Re:GPS? (4, Interesting)

hawguy (1600213) | about 2 years ago | (#39397507)

GPS?? Underground? Cool, so my scuba GPS is just around the corner too then.

Unless your SCUBA activities consist of walking around above the water level, I don't think you're going to find a GPS based solution to help you - water attenuates the signals too much.

However, if you're underground, there are a number of companies that can sell you GPS repeaters that will help you navigate even when you can't receive any satellite signals directly:

http://www.vialite.co.uk/gps_band_overview.php [vialite.co.uk]
http://www.leica-geosystems.us/en/GPS-Machine-Guidance_1939.htm [leica-geosystems.us]

comparative position? (0)

Anonymous Coward | about 2 years ago | (#39397203)

How does London's subway system compare to everyone elses? Is this an awesome new thing where they are leaders, or is this catching up to what other cities did years ago?

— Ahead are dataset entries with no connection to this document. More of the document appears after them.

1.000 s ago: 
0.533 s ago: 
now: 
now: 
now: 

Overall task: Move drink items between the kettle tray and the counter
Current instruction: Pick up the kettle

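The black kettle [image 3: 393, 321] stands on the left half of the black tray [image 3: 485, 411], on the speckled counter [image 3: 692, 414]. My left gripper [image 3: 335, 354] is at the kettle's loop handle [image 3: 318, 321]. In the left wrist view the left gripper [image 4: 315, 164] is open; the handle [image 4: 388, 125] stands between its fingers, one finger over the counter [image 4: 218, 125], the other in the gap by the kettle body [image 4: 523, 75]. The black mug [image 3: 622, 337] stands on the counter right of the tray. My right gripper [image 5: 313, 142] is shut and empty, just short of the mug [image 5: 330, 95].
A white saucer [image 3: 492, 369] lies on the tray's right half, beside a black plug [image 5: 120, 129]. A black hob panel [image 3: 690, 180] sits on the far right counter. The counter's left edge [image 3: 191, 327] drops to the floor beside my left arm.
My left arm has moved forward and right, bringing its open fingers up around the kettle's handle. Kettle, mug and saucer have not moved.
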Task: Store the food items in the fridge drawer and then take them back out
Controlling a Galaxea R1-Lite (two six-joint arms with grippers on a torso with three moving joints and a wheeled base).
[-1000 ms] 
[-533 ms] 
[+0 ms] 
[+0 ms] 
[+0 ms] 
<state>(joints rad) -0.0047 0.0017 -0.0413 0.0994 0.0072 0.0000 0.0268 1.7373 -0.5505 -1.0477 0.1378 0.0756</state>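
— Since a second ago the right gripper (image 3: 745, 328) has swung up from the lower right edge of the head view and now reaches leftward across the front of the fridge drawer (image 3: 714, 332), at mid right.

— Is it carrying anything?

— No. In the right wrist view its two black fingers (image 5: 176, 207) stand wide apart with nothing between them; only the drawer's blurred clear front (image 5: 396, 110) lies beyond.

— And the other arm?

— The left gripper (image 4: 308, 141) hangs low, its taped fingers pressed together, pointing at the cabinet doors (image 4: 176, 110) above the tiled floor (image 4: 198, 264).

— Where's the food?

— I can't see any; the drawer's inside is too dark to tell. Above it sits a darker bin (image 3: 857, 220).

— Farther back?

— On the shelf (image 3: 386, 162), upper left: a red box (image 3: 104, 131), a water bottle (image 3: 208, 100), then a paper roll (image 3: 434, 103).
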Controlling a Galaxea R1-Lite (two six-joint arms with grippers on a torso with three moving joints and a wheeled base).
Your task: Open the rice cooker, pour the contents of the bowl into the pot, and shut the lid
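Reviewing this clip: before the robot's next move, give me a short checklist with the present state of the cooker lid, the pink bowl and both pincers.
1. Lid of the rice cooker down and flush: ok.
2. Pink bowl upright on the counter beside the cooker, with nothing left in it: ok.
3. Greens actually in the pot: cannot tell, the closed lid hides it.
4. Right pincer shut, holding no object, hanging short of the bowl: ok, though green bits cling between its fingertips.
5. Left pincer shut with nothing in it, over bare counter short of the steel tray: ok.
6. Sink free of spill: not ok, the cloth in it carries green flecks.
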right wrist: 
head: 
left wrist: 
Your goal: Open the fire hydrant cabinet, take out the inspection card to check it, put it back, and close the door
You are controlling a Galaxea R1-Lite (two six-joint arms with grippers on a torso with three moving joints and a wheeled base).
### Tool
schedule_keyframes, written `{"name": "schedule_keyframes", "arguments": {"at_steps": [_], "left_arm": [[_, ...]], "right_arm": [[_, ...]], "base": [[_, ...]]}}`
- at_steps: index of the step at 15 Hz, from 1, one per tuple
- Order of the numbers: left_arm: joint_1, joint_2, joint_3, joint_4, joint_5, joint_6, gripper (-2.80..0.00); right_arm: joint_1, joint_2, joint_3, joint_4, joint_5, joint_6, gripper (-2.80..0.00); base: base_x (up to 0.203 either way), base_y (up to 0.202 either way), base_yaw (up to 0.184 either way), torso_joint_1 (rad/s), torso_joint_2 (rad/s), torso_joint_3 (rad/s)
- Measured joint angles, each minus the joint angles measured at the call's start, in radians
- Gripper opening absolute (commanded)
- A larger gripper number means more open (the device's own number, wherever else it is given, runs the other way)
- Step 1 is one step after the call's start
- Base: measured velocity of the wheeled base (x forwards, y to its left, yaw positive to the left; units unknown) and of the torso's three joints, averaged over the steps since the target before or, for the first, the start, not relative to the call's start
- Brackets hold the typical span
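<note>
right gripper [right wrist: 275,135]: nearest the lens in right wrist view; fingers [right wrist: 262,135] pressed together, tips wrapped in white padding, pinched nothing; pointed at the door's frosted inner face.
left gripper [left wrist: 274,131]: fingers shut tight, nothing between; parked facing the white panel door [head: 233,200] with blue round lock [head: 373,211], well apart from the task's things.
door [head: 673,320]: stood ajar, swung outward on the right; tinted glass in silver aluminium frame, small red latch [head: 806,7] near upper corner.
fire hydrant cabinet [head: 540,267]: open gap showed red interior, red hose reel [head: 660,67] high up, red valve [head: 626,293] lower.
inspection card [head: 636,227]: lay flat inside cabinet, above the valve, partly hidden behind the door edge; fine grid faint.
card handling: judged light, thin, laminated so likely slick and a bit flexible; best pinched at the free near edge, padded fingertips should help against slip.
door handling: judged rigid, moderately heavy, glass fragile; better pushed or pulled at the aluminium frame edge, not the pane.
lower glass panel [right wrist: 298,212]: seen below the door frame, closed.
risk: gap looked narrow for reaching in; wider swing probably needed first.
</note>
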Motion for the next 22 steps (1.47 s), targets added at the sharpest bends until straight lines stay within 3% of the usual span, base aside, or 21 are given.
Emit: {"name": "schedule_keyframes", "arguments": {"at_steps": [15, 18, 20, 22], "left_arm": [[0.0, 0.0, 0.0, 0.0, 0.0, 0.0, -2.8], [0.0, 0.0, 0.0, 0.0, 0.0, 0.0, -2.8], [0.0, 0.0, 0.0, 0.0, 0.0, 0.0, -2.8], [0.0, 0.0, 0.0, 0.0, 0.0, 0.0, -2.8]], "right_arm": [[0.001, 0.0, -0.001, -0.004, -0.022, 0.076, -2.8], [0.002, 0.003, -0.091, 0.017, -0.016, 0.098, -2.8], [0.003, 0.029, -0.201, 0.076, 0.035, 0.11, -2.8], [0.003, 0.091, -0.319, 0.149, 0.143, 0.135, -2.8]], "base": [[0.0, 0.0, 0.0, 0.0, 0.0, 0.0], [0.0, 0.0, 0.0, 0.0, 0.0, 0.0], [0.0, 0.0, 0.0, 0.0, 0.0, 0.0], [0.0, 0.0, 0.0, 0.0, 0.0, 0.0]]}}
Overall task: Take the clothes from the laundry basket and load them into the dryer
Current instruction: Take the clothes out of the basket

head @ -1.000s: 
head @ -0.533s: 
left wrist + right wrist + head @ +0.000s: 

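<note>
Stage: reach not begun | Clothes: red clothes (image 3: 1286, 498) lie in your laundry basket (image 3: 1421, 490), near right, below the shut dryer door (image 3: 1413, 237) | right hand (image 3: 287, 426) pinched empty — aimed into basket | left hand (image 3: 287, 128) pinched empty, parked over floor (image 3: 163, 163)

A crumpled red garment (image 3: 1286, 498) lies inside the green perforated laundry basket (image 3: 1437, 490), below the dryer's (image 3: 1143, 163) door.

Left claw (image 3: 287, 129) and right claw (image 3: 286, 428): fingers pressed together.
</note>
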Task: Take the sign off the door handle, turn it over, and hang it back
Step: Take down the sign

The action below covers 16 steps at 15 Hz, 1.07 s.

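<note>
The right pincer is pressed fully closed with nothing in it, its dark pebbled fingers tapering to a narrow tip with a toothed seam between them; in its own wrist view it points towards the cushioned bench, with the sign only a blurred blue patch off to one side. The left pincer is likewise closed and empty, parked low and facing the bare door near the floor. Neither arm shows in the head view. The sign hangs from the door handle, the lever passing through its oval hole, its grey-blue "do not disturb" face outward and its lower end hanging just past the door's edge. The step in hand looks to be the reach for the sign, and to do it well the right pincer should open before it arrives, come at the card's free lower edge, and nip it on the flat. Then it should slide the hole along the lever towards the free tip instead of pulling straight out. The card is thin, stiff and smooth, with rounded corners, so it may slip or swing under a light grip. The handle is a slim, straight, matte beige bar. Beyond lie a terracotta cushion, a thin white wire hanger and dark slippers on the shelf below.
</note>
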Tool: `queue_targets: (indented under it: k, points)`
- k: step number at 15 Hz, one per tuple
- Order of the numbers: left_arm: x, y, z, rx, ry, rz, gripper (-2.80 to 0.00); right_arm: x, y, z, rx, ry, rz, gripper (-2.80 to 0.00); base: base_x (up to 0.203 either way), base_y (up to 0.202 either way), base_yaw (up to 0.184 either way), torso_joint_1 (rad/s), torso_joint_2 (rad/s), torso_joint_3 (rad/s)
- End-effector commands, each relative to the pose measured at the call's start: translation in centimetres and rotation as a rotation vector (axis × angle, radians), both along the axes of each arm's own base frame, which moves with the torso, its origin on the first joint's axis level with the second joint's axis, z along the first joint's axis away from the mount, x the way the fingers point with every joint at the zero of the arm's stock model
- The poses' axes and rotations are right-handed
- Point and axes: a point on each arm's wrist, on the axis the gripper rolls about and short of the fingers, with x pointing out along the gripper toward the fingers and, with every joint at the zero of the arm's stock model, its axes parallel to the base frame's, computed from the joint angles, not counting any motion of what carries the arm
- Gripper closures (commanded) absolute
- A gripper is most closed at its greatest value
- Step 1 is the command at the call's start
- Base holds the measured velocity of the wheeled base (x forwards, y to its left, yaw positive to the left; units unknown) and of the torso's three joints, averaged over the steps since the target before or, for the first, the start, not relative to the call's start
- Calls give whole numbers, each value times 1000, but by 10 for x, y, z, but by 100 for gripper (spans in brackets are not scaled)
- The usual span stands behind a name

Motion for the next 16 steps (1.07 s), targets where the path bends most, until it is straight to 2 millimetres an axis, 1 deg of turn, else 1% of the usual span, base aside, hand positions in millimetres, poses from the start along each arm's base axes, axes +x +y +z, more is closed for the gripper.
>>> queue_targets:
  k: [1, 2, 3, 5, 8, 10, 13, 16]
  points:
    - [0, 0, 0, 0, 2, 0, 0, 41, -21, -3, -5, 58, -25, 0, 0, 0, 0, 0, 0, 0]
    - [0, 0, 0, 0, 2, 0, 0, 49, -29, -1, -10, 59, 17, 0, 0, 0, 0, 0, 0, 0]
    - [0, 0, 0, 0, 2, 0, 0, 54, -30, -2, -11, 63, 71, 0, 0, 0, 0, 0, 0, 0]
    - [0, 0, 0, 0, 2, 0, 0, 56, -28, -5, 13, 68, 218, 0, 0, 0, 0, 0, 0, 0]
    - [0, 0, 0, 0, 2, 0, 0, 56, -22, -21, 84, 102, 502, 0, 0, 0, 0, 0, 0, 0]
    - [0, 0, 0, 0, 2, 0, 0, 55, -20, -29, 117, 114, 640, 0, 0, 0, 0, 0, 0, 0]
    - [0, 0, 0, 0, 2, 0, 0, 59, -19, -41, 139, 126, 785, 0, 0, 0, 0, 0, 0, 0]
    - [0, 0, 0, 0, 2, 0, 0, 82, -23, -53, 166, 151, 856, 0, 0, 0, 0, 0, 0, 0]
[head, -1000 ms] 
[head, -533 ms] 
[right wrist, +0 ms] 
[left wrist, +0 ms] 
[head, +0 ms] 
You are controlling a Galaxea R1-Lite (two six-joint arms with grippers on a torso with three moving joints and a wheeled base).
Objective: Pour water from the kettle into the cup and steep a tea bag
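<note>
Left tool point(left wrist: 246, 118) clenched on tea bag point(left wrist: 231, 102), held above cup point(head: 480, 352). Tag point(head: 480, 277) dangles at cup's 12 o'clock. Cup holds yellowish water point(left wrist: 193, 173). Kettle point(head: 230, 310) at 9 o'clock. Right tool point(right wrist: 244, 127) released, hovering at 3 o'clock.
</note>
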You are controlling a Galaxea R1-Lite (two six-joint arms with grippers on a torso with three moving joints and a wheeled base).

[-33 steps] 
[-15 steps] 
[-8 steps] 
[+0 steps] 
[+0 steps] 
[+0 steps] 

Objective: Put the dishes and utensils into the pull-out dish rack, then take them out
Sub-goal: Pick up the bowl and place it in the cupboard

Re:comparative position? (5, Funny)

glwtta (532858) | about 2 years ago | (#39397293)

It has more gaps than any other system - you have to constantly mind them.

Re:comparative position? (3, Interesting)

sixtyeight (844265) | about 2 years ago | (#39397393)

London's system appears to be conveniently bi-directional. [q-dog.co.uk]

Re:comparative position? (1)

sixtyeight (844265) | about 2 years ago | (#39397453)

Never mind, Penrith is Australian. Still funny though.

Re:comparative position? (0)

Anonymous Coward | about 2 years ago | (#39397559)

http://www.nationalrail.co.uk/stations/pnr/details.html

There is one in the UK, looks like the same type of signage too.

Re:comparative position? (5, Funny)

Noughmad (1044096) | about 2 years ago | (#39397503)

It has more gaps than any other system - you have to constantly mind them.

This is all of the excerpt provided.